L'auteur, Edith Zha est née en 1945 et vit actuellement dans la région parisienne. Philosophe de formation, elle est aujourd'hui lectrice correctrice dans une maison d'édition, elle a écrit des scénarios pour BD adultes (la Main verte et Morte-Saison : Métal Hurlant / Humanoïdes associés) et pour enfants (Okapi /Bayard Presse), illustrés par Nicole Claveloux. Elle a aussi écrit des Contes pour enfants (Okapi), illustrés par N. Claveloux, H. Galeron, P. Doury.

L'illustratrice, Nicole Claveloux, une des grandes dames de l'illustration française, est née le 23 juin 1940 à Saint-Etienne. Après des études aux Beaux-Arts, elle s'installe à Paris où elle s'adonne d'abord à la bande dessinée et à la presse.
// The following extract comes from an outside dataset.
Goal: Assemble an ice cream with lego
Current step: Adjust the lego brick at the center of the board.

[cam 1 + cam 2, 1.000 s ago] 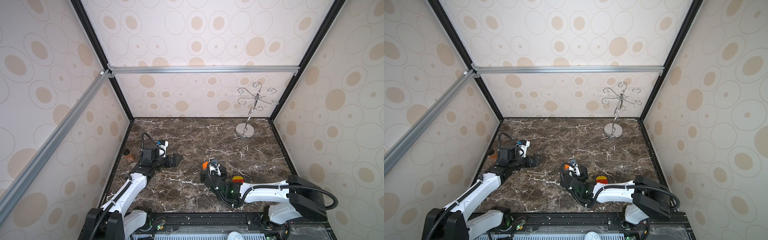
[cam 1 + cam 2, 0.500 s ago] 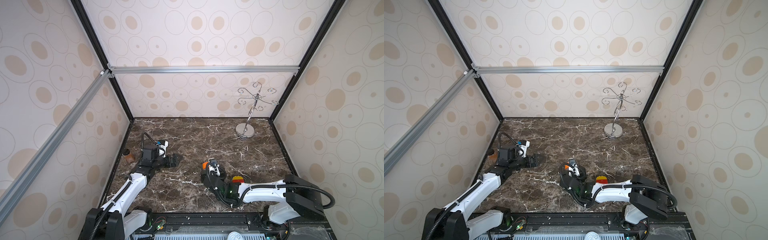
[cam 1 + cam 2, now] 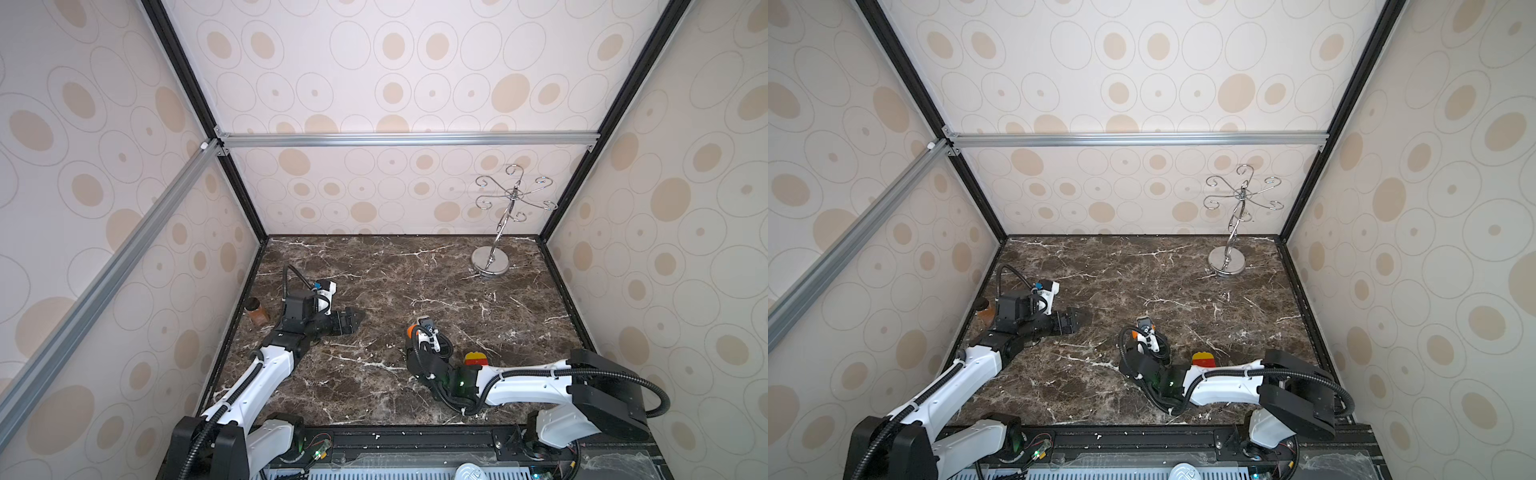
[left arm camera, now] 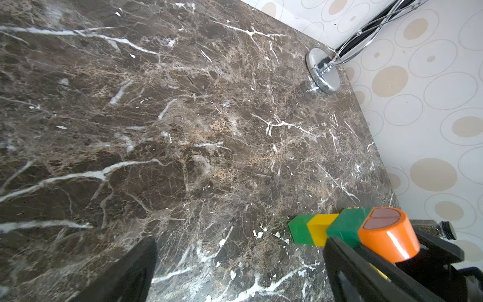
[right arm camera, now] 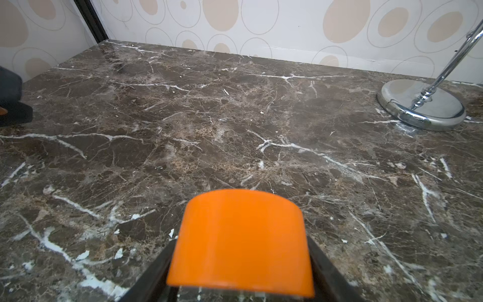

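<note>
Hardly anything has shifted in the top views since a second ago; both arms and the bricks sit where they were. My right arm lies low along the front of the marble table (image 3: 395,266), reaching leftward from its base, then bends at the elbow toward the back wall; the right gripper (image 5: 240,244) tips down over the lego stack (image 4: 342,224), near the middle front of the table. Its fingers flank the orange dome (image 5: 240,222) on both sides with no gap I can see, but I cannot tell whether they press on it. The stack stands on the table, long axis upright: a small green brick at the foot, yellow above it, a wider green one, then the dome, curve up; the dome's flat face looks toward my left arm. A red-and-yellow piece (image 3: 475,358) lies just beside the right forearm, apart from the stack. My left arm stretches diagonally from the front left corner, forearm low; the left gripper (image 3: 351,323) lies level, pointing toward the stack but apart from it, jaws wide, holding nothing. A brown jar (image 3: 257,312) stands by the left wall; a chrome stand (image 3: 490,266) stands near the back right corner.
</note>
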You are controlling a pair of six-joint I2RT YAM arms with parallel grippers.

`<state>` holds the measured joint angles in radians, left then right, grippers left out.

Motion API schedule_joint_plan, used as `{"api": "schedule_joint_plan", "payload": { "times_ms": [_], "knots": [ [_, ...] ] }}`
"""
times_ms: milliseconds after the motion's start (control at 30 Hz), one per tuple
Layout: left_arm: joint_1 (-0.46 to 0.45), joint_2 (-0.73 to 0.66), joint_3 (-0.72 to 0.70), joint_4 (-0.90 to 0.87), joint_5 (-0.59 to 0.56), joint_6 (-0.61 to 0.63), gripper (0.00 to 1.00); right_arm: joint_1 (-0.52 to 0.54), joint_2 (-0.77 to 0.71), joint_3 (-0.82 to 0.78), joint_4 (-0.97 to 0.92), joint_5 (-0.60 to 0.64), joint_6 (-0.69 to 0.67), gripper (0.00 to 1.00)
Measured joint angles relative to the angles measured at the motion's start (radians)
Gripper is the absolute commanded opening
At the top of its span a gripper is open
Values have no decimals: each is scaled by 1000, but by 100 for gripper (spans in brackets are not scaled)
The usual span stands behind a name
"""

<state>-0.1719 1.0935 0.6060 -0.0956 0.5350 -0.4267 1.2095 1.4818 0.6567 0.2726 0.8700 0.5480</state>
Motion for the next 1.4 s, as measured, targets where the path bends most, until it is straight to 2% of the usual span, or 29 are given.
{"api": "schedule_joint_plan", "payload": {
  "times_ms": [333,633,900,1400],
  "knots": [
    [2,0,0,-3,-3,0,100,0,0,6,-7,-8,-38,42],
    [2,0,0,-4,-3,0,100,0,-72,80,-127,-38,-71,29],
    [2,0,0,-4,-2,0,100,-27,-124,216,-372,-111,-31,14],
    [2,0,0,-3,0,0,100,-167,-101,510,-871,-423,28,10]
  ]
}}
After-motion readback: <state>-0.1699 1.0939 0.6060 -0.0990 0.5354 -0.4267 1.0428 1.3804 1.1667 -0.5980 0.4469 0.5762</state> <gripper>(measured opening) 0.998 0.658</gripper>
Dès 1966, elle collabore avec les éditeurs Harlin Quist et François Ruy-Vidal et décide de se consacrer entièrement à la presse pour la jeunesse, aux livres illustrés et à la peinture, oeuvres pour lesquelles elle obtient, en 1976, la Pomme d'Or de la Biennale internationale de l'illustration à Bratislava. À ce jour, elle a publié une centaine d'ouvrages chez de nombreux éditeurs : Grasset Jeunesse avec François Ruy-Vidal ; Les Éditions des Femmes avec Adela Turin ; Les Humanoïdes associés, Gallimard Jeunesse ; Le Sourire qui mord à partir de 1980 avec Christian Bruel, complicité qui se poursuit encore aujourd'hui chez Etre éditions ; Bayard ; Hachette Jeunesse, etc. La maison sur la digue est son premier album aux Éditions du Rouergue.

Extrait

À Saint-Malo, sur la digue, quand les gens passent devant la maison aux volets fermés, ils pourraient croire qu'elle est abandonnée. Moi, je les vois très bien de là où je suis, juste devant la fenêtre de la cuisine.
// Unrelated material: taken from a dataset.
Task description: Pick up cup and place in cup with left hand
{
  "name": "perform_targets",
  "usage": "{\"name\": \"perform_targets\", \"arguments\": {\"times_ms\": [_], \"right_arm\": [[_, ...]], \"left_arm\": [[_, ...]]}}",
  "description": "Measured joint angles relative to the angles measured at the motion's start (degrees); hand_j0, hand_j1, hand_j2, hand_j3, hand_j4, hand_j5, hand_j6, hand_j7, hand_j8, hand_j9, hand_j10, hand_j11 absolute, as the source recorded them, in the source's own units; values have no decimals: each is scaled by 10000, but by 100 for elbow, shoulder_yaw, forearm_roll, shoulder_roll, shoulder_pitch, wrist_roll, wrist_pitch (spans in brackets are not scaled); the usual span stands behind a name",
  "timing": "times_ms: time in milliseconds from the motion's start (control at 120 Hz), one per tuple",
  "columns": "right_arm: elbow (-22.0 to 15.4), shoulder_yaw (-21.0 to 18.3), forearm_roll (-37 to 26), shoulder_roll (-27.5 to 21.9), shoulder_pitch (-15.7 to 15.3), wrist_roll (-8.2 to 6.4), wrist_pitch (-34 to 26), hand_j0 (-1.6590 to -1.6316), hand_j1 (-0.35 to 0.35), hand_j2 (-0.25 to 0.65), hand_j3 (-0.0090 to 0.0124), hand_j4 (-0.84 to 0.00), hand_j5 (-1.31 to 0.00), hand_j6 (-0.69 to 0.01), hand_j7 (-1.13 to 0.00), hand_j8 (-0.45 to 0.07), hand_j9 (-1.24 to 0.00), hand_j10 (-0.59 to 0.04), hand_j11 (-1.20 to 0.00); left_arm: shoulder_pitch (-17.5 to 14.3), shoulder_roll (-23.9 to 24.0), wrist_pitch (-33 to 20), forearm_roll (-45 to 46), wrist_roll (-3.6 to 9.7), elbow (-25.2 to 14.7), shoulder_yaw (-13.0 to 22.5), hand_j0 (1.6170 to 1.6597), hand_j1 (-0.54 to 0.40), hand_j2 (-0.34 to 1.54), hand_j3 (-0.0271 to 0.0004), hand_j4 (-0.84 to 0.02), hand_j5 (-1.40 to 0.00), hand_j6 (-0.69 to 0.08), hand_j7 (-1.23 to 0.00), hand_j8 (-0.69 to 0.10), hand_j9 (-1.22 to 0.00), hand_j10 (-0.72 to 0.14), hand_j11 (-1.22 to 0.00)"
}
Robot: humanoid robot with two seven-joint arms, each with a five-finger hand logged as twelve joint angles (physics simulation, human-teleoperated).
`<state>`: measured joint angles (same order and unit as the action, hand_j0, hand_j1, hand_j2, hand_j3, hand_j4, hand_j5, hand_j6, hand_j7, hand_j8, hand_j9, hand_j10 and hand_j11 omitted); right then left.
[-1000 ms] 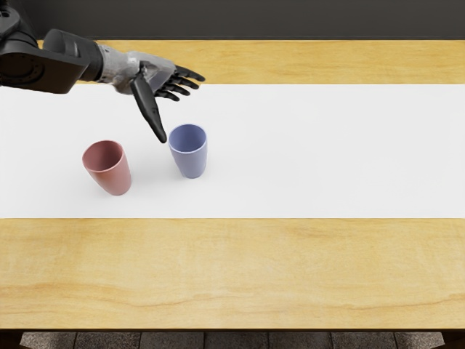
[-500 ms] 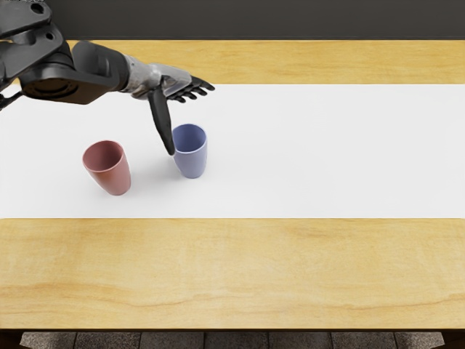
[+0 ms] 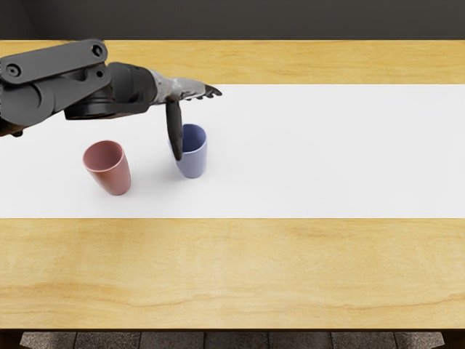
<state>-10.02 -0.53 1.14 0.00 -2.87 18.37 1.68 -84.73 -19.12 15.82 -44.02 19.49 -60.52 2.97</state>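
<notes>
The table holds a pink cup and blue cup. The left hand, fingers apart, has shifted right.

So there's a pale wooden table with yellowish grain, and a plain white strip running right across it, bare wood showing on both sides. Behind that is a dark grey backdrop. Down past the near edge you get grey floor, tiles I think, kinda hard to tell.
</notes>
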Motion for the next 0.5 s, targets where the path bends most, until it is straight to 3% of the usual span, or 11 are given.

Je suis un bol bleu tout délavé. J'ai d'abord vécu dans un placard, chez un jeune couple qui m'avait acheté dans l'atelier d'un potier. Il y faisait tout noir et je m'ennuyais beaucoup. Je ne servais à rien, j'avais vraiment l'impression qu'on m'avait oublié. Je me disais que c'était comme ça la vie d'un bol bleu.
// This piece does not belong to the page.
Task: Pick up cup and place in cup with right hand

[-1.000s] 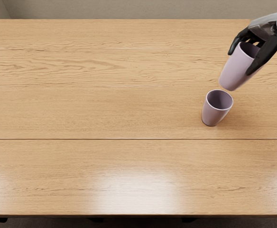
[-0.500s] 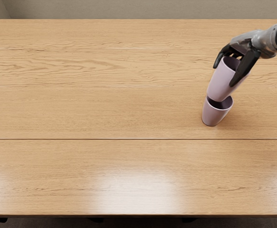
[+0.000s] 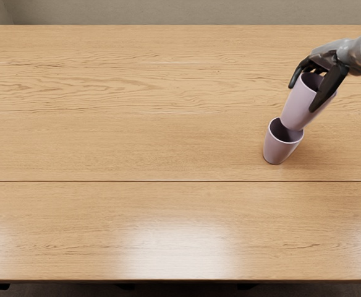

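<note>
Right hand (image 3: 303,97) pinches held cup (image 3: 298,110), shifted toward table's (image 3: 137,148) right edge; likely needs recentring over standing cup (image 3: 279,151).

Soft, bright light left a white glare on the pale brown wooden bench (image 3: 106,148) near its front edge; the render looked sharp, shadows faint.

The standing cup (image 3: 279,150) leaves room to its left.
</note>
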You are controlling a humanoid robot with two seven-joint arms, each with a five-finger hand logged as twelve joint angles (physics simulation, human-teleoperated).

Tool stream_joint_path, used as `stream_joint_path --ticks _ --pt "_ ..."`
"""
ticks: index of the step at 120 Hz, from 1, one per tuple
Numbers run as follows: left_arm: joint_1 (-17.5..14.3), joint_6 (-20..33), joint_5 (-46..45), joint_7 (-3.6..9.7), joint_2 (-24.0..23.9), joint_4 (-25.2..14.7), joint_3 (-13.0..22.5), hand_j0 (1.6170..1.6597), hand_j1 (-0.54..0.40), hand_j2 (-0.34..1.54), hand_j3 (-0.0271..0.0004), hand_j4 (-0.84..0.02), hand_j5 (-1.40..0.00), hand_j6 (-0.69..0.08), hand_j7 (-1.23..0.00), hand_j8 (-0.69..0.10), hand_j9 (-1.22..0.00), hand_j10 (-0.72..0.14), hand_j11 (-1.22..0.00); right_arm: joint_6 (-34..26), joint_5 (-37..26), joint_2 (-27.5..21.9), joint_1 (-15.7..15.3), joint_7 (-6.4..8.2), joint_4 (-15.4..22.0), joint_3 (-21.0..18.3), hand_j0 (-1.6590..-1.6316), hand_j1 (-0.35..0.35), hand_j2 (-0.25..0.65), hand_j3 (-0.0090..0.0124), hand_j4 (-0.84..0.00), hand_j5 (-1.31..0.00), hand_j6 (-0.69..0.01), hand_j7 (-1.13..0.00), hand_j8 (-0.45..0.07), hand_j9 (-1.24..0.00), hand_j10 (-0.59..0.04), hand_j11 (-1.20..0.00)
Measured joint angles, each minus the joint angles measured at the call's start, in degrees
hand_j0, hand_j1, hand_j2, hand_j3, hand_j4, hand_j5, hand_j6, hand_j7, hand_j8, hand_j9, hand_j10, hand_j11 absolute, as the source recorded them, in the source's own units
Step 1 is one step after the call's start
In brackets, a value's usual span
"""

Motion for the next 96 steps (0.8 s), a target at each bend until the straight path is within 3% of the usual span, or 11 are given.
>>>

Un jour j'ai senti des mains d'enfant qui essayaient de m'attraper mais j'ai perdu l'équilibre et j'ai heurté une casserole, enfermée là depuis longtemps elle aussi. Je me suis pas mal ébréché et même fendillé à plusieurs endroits. Peu après, une cousine de la famille a décidé de m'envoyer dans cette maison du bord de mer avec des assiettes, des verres et des couverts un peu trop vieux ou abîmés. Nous avons tous fait connaissance pendant le voyage. En parlant avec eux, j'ai pris conscience que j'appartenais au peuple des ustensiles dépareillés, un grand peuple. À force d'être manipulés, lavés, rincés, essuyés, entassés, nous sommes devenus poreux et très sensibles. Des milliers de souvenirs dorment en nous. Les traces de doigts imprimées les unes sur les autres évoquent ceux dont nous avons partagé la vie pendant des années.